» **PROBLEM DESCRIPTION**
Using the listing below, count the lines in which "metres" appears; give the count alone.

» **SOURCE MATERIAL**
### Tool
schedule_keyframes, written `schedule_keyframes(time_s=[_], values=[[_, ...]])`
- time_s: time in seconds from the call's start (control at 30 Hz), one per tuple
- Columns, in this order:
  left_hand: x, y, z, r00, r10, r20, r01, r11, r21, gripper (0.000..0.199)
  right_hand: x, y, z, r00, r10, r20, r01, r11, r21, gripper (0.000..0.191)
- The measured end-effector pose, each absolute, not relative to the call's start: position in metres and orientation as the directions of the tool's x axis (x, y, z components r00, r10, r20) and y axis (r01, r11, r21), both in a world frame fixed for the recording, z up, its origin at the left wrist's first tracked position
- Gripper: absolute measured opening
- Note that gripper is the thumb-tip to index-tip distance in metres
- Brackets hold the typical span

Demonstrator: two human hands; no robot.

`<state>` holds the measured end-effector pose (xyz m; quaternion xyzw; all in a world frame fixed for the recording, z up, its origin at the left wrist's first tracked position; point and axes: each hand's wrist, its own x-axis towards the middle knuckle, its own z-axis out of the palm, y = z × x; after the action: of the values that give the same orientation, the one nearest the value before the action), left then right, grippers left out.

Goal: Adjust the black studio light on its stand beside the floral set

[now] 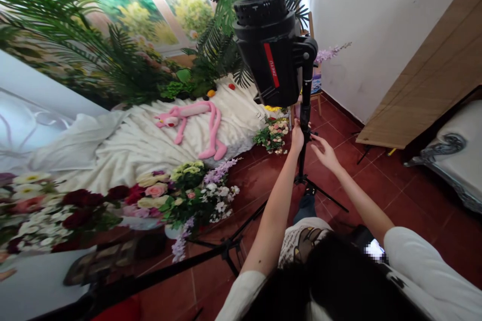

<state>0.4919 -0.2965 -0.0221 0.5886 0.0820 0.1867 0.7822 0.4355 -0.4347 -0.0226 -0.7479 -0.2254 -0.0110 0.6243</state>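
A black studio light (269, 55) with a red label sits tilted on top of a black light stand (302, 160) in front of me. My left hand (297, 136) is wrapped round the stand's pole, a short way below the lamp. To the right of the pole, my right hand (326, 154) has its fingers apart. Its fingertips are close to a small black knob (313, 135) on the pole; whether they touch it I cannot tell. The stand's legs spread over the floor near my foot.
A pink plush toy (205, 109) lies on a cream fur blanket (124, 155). Artificial flowers (150, 195) line its front edge, and palm leaves (218, 15) rise behind. Another black stand (226, 246) crosses the lower left. A wooden panel (417, 65) and a white seat (461, 145) stand at right.
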Motion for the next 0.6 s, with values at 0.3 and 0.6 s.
schedule_keyframes(time_s=[0.3,0.6], values=[[0.486,-0.296,-0.019,0.921,0.379,0.092,-0.209,0.279,0.937,0.076,0.433,-0.431,0.01,0.902,0.373,-0.22,-0.358,0.357,-0.863,0.036],[0.483,-0.299,-0.012,0.941,0.339,-0.003,-0.14,0.395,0.908,0.069,0.433,-0.448,0.0,0.967,0.151,0.206,0.232,-0.183,-0.955,0.031]])
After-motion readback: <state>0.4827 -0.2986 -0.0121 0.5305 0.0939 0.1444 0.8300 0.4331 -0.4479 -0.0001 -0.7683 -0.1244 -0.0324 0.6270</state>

» **THE ANSWER**
2